11 Responses to “When OPS Has Two Equal Halves”

  1. Such a random thing to qualify for, but I also found it interesting to sort by the stats themselves (or OPS, obviously) -- Kenny Lofton had the second highest, in a not-too-shabby season (which also included 70 stolen bases).

  2. I'd guess that Hofman's .351 or maybe Norm Siebern's .379 in context is more impressive than Lofton's .408

  3. But the real interesting one is the lowest one: Billy Urbanski's 286/286 in the still offensive-minded environment of 1935. That's a pretty bad season, although I haven't checked the OPS+ yet.

  4. Mike Felber Says:

    Nice. Butr where can I find a weighted" OPS +? Since I hear that nearly all experts consider the OBP significantly more important for a correlation with runs created, should we not all have that stat available routinely?

  5. Boy, Bill Urbanski's .286 OBP and SLG season in 1935 was one to write home about!

  6. #4. Actually OPS+ does weight OBP more than SLG. OPS+ is not 100*OPS/lgOPS, but 100*(OBP/lgOBP + SLG/lgSLG - 1). So, it weights OBP more than SLG by a factor of lgSLG/lgOBP. Last year, that weight was about 1.27 or so. Not as large a weight as most of the experts propose, but better than nothing.

  7. JohnnyTwisto Says:

    Fangraphs has recently added an indexed stat based on linear weights which does weight things "correctly." It is called wRC+. Billy Urbanski's 1935 was a 65 (60 by OPS+). 2009 leaders are here: http://www.fangraphs.com/leaders.aspx?pos=all&stats=bat&lg=all&qual=y&type=1&season=2009&month=0

  8. JohnnyTwisto Says:

    But their glossary looks about as bad as the one here.

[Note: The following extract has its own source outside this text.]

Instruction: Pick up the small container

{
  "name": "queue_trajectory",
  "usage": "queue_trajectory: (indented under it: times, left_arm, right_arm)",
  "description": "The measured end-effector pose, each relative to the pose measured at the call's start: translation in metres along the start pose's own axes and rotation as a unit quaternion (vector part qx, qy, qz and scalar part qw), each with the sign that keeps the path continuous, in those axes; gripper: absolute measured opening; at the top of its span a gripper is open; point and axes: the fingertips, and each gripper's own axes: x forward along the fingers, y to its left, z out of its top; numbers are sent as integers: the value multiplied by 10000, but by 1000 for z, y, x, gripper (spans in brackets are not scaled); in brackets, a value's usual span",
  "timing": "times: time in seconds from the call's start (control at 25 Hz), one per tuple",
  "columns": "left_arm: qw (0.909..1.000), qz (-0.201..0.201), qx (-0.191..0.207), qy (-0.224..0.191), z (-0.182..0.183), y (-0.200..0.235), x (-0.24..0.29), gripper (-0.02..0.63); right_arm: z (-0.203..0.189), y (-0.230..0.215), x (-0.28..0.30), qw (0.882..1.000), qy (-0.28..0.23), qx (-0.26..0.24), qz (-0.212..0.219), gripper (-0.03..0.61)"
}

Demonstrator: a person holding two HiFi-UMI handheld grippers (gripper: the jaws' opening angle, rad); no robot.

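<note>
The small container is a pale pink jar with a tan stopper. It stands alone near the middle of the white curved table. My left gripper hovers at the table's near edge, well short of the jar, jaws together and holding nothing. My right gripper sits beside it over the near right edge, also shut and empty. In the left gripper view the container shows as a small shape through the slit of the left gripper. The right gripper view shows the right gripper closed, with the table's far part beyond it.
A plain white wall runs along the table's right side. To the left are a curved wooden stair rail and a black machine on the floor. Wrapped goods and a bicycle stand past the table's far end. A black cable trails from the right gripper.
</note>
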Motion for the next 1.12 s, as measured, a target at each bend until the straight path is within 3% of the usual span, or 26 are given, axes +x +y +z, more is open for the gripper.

  9. Actually, seven Hall Of Famers, counting Earl Greasy Neale (Pro Football Hall of Fame). I know that's not what was meant, but that fact has about as much interest and relevance as people having the same Slugging and OBP

  10. Of course, these values are only "approximately equal" - equal when rounded to three decimal places. Unless their numerators and denominators were equal or integer multiples of a common factor (highly unlikely with 502+ PA), they are not truely equal. If we take the OBP and SLG to only two (or even one) significant digit, we can make the lists a lot longer.

  11. Note that someone with a .38451 OBP and a .38449 SLG would not make the list, while someone with a .38451 OBP and a .38549 SLG would - even though the former's numbers are 49 times closer than the latter's (.00002 difference vs. .00098 difference).

    What might be more "interesting" in a mathy sort of way is to list players with 502+ PA with the smallest differential between their true OBP and SLG. Of course, you'd have to do that in an exported spreadsheet which calcultes the true values, as the PI only uses the rounded-off approximations. (You could narrow the list by starting with players whose |OBP-SLG| <= .001; this will catch guys like the former player in the example above.)